Mercredi 4 mai 2022 ((rezonodwes.com))–Le responsable de l’ANADIPP rappelle que les dispositions sécuritaires dans les terminaux pour l’approvisionnement camions ne dépendent pas des opérateurs. Il revient à l’État de s’assurer sur les mécanismes à garantir la sécurité des opérateurs, soutient-il.
En interview, mercredi, sur les ondes de Radio Kiskeya, le numéro un de l’ANADIPP déplore que 10 camions pétroliers ont été détournés par des bandits armés à Cité-Soleil. Dans les détails, il rapporte que 6 véhicules ont été déviés de leur parcours initial, mardi et 4 autres n’ont pas pu regagner les stations d’essence, mercredi.

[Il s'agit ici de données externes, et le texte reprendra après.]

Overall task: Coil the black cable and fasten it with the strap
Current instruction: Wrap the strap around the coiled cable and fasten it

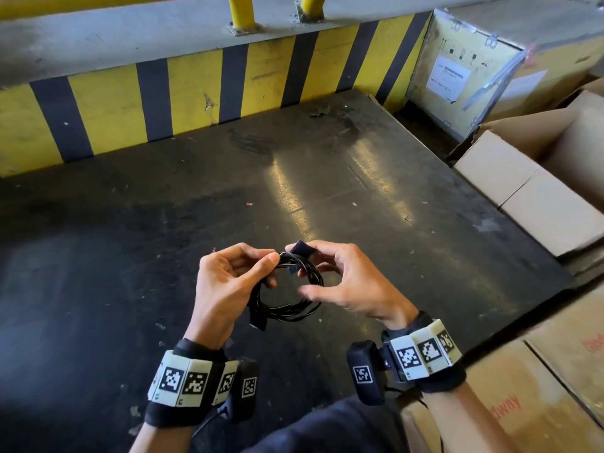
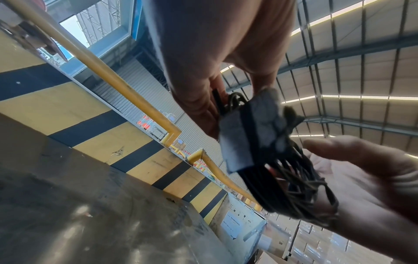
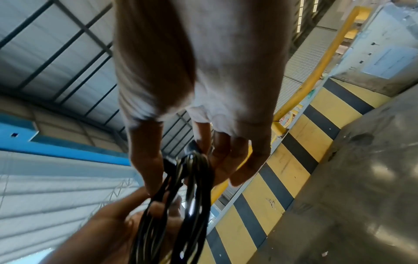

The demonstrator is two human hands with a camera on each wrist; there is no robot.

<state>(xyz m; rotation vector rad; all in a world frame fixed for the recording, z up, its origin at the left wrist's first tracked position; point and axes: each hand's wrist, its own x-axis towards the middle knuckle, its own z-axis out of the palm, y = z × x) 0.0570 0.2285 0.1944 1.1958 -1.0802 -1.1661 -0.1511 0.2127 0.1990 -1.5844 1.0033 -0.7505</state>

Les chauffeurs qui pilotaient les camions ont été relâchés, confie-t-il, mais les civils armés ont gardé les véhicules. Pour l’heure, les opérateurs qui ont placé des commandes attendent encore la livraison des produits pétroliers. La situation sécuritaire dans l’environnement immédiat des terminaux interpelle les opérateurs pétroliers, souligne le numéro de l’ANADIPP.
Aucun dispositif pour anticiper les actes des hors-la-loi, regrette-t-il. À Martissant comme à Varreux, régions métropolitaines tombées aux mains des gangs G9 fédérés par le pouvoir Tèt Kale, il est devenu la norme que des camions citernes soient systématiquement détournés par des bandits régnant en toute impunité.
Parallèlement, sur le marché informel, l’essence se vend à prix fort dans une totale indifférence, dénoncent des citoyens.
La crise répétée de l’essence sur le marché national dépend du comportement de l’État, cet Etat en faillite et champion de la corruption dans la Caraibe, qui lui-même crée le déséquilibre en créant un processus opaque dans l’octroi des droits d’importation. Elle se s’est exacerbée avec le conflit Russo-Ukrainien.
La PNH ne dit-elle pas accompagner les camions citernes dans les terminaux ? Un camion
peut-il représenter une aiguille dans une boite de foin? Se questionnent des avisés.